The key practical divergence between predation theory and the theories deployed by advocates of NATO abandonment is the threshold for a U.S. onshore presence in Europe.81 The conventional wisdom among “Come Home, America” scholars is that the United States needs to be in Europe only if there is a credible threat of military hegemony in the region. The very stimulus that such theories argue should trigger the United States to pull back — Soviet decline and the corresponding evaporation of the threat of hegemony — is what predation theory sees as a reason for expanding U.S. commitments. If you want to weaken Moscow’s power, as predation theory says you should, you don’t pull back; you don’t even stand on the defense by merely preserving NATO as a hedge. No, you lean forward and expand NATO to sweep up former Soviet allies in Central Europe.

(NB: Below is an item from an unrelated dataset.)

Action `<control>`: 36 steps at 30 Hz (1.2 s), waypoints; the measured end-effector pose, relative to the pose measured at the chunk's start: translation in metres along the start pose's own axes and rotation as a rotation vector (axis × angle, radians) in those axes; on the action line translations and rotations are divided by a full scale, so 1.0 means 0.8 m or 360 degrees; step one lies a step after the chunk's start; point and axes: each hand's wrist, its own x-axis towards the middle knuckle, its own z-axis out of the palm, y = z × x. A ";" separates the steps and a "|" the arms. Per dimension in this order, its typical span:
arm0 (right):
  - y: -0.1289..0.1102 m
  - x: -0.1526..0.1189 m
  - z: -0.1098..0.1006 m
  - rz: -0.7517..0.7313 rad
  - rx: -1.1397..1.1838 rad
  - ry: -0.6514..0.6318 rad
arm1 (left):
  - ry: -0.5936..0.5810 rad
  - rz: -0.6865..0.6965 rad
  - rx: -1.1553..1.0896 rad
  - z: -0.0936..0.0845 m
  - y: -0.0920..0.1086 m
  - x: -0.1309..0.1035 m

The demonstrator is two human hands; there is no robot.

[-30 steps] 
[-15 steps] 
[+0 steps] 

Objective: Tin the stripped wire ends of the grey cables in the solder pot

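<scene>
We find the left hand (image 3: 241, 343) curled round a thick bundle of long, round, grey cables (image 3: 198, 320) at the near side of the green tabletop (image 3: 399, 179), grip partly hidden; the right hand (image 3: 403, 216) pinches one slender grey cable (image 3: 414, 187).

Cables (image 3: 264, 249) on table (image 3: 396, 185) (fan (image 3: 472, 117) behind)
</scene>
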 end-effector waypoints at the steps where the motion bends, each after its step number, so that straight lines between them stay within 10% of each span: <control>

It is important to stress that even though Rising Titans, Falling Giants is about the end of the Cold War and thus concerns actions that predate the big debate about whether to come home or to expand NATO, Shifrinson shows that the die was already cast during this period:

[B]y March 1990, U.S. strategists began exploring ways of expanding NATO further in Eastern Europe and gaining influence over members of the rapidly dissolving Warsaw Pact; within months policymakers were debating whether and when to signal that Eastern European states could join the alliance. Dominance was the name of the game.82

And that meant no coming home, no “restraint,” no offshore balancing, no concert of powers with Moscow as an equal player, and no new security architecture in Europe to replace NATO.

Given the centrality of NATO and Europe to U.S. grand strategy, predation theory is a novel entry into this longstanding debate. Typically, the “Come Home, America” position is contrasted with an array of arguments that, for lack of a better word, seem more defensive than the theory Shifrinson develops in Rising Titans, Falling Giants. They portray continued U.S. primacy in Europe as necessary for preventing the reemergence of security competition among European states, for warding off Yugoslavia-style wars of nationalism and irredentism, for hedging against a possible Russian resurgence, and for helping elicit European cooperation on a range of non-security matters such as economic policy.83 They generally have a broader conception of U.S. security requirements that go beyond great-power politics and greater sensitivity to non-security interests. Predation theory, by contrast, occupies the same turf as the “Come Home, America” arguments, but is focused like a laser beam on classical security interests and the great-power chessboard.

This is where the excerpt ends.